Weighing high availability's costs
The costs to achieve high availability, whether it's four nines of uptime or five, include software, hardware, manpower and training. Organizations need to weigh those costs against the losses incurred from unplanned downtime and the ability to schedule planned downtime. Even companies in some industries where millions of dollars are on the line, such as the stock market, can easily schedule downtime -- as long as it's not during trading hours, Robertson said.
The biggest losses from unplanned downtime come from business disruption and lost revenue, according to a recent survey of 41 datacenters by Emerson Network Power, a datacenter facilities vendor. An organization's response to unplanned downtime -- detecting the problem, fixing it and getting systems back up and running -- also costs money, the survey said.
In a shop with 99.99% uptime, a company can expect 8.76 hours of downtime per year. If each hour of downtime costs $1 million, the total loss is $8.76 million. But if that shop had 99.999% uptime, there would be less than an hour of downtime per year, with a total loss of less than $1 million. In that case, the price of increasing uptime may be worth it, said Sander van Vugt, an independent trainer and consultant based in the Netherlands.

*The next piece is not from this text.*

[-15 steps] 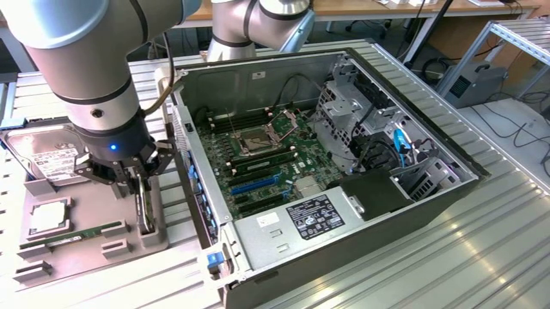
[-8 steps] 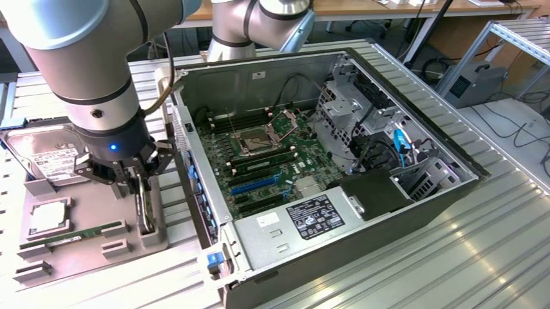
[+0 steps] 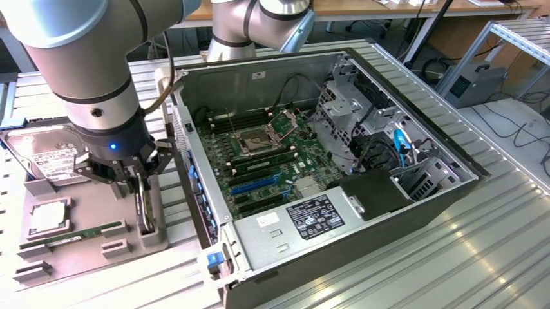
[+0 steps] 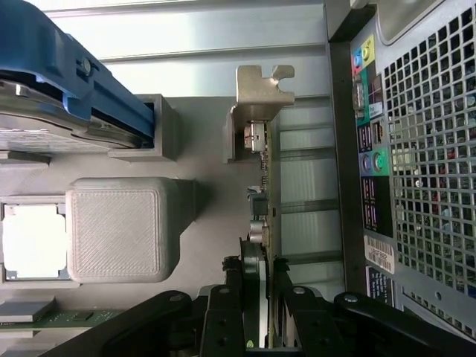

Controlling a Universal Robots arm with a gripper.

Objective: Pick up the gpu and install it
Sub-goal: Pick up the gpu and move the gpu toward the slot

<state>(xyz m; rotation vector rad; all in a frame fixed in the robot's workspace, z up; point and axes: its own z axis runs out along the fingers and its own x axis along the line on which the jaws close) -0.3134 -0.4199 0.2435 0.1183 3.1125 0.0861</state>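
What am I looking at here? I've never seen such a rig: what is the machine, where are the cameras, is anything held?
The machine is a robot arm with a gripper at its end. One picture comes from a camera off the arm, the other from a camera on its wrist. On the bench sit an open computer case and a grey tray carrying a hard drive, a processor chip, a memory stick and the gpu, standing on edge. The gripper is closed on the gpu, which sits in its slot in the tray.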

"For any product there is a cost/value tradeoff," said Wayne Gateman, an area coordinator of virtualization for a Fortune 15 company in the medical distribution and software field. "What will the downtime do to you? How much can you suffer in a downtime? What are the risks of going down?"
Four nines should work for most high-volume shops like online retailers or Web hosts, and for other, offline businesses, even three nines should do, van Vugt said.
Getting to 99.999% uptime
But in some industries, such as transportation, high availability is critical no matter the cost. In the Netherlands, for example, all trains stopped because of a computer failure at a hub location, and hundreds of thousands of people got stranded.
"99.999% is for those industries," van Vugt said.
In those cases, organizations may turn to fault-tolerant servers. Multiple redundancies -- the server hardware itself, the failover software and software that splits the physical box to force failovers for upgrades -- make fault-tolerant servers worth the price, if you need it, Gateman said.
Before the switch to fault-tolerant Stratus servers, Gateman's company used software-based failover to keep the production environment running, but it didn't always work as planned.
"Software is software, and sometimes it doesn't always pick up on a failure, whereas the hardware is definitely going to report a failure," Gateman said. "And by having built-in redundancy, that failure generally won't take the virtual center down."
His shop added a second server just to be sure.